In 2015, he opened a bar around the corner from his restuarant and those curious can try his food in more casual setting. ‘Casual’ in the loosest manner, as the bar is pretty posh.
I finally visited the other day. Enjoyed his scaled down vegetable parfait and an extremely intense squid dish.
Three glasses of wine and two appetizers cost apprx: $180~ USD. I was a bit shocked by the bill. The squid dish was too rich and I could only eat half as the capers and acidity from the tomato based stew were way too much, turning the dish into a chore to finish.
The imbalance was my fault, as all three dishes (two appetizers and one otōshi) had tomatoes and it should’ve occurred to mix base flavors…
I probably will not return because of the cost performance and the dishes that were delicious but not so memorable.
Tamago tofu 卵豆腐 is a small dish that makes appearances in kaiseki Japanese haute cuisine meals. Tamago tofu translates to egg tofu but it isn’t actually tofu – there are no soy beans. It’s dashi and egg, steamed in a square, making it more a unsweetened custard than tofu. The color and consistency resembles tofu, which is where it got its name.
It is said in ancient Japan, poultry and their byproducts (ex: eggs) used for consumption was against Buddhist beliefs and weren’t incorporated into Japanese cooking until 1333. The first recorded recipe of tamago tofu was in a cooking essay published in 1785, thus considered a newer dish.
I guess in a country with recorded history dating back to year 787 (Heian period), 1785 can be perceived as… new 0_0 Sometimes I forget how old Japan is.
Anyway, the other night I had an exquisite dinner at one of my favorite places and tamago tofu was one of our dishes. My dining companion (non-Japanese) asked about the dish and I couldn’t answer all his questions. So of course I asked one of the chefs who overloaded me with information I translated. He was so intrigued by this dish, I thought I’d share here too.
(Pardon the messy photo — I forgot to snap a picture until we served ourselves)

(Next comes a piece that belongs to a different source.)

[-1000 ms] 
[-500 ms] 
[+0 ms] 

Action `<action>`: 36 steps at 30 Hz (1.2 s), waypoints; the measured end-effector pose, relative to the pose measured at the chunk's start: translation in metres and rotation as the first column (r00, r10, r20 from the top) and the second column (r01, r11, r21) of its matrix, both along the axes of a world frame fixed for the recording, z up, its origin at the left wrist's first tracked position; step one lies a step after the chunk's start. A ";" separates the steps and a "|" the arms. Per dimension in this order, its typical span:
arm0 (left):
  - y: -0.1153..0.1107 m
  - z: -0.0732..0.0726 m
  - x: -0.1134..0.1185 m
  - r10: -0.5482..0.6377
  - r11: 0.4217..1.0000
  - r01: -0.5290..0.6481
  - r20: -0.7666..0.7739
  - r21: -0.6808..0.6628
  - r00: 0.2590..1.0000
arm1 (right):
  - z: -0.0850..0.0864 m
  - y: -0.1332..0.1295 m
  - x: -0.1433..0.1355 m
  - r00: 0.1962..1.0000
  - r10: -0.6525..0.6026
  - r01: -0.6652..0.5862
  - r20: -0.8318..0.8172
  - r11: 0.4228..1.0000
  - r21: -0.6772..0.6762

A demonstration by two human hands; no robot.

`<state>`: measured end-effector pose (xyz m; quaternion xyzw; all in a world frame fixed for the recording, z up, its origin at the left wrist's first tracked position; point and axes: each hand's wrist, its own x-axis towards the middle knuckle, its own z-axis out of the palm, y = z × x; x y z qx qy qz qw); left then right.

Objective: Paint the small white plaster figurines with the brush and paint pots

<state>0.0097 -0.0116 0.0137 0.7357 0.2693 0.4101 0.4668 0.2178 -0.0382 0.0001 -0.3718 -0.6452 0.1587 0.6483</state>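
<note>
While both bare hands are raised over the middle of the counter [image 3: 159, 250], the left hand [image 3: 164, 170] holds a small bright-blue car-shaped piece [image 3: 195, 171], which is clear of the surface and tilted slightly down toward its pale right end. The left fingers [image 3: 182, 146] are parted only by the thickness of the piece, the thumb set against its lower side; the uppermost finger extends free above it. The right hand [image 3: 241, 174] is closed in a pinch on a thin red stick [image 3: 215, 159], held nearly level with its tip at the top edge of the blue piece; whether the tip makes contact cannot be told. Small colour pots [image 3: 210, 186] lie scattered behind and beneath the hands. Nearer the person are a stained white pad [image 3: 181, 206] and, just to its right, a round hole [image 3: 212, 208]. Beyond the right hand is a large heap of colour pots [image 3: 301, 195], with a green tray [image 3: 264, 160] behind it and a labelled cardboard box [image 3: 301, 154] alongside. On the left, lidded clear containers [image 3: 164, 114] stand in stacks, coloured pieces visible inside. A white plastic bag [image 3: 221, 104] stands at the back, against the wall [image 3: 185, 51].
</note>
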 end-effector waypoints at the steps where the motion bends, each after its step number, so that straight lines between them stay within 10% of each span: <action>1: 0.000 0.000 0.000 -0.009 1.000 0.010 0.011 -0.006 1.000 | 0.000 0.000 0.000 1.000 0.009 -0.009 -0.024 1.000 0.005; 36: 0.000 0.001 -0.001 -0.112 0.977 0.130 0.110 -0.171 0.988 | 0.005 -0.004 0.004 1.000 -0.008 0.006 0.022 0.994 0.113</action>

The green vegetable that looks like a skinny green bean is junsai. The English translation is Brasenia schreberi or water shield. Google images pulled up photos of flat, round green clusters floating in water reminiscent of lily pads. That caught me a bit off guard since I was expecting a thin pipe like vegetable. Further googling taught me junsai is an aquatic plant commonly found in Hangzhou, China and Japan. This was probably more information than you wanted to know about an obscure green.
The white squares are yamaimo (mountain potato — the yam with the texture of okra) and the tamago tofu was topped with thin coils of crisp cucumber in a dashi broth. Oh and shrimp, of course.
Tamago tofu is served at room temperature, as was this dish. The silky tamago tofu with the vivid and crunchy vegetables and smooth dashi broth was so refreshing. It was like an elegant summer day.
Wish everyone could experience this once in their lives.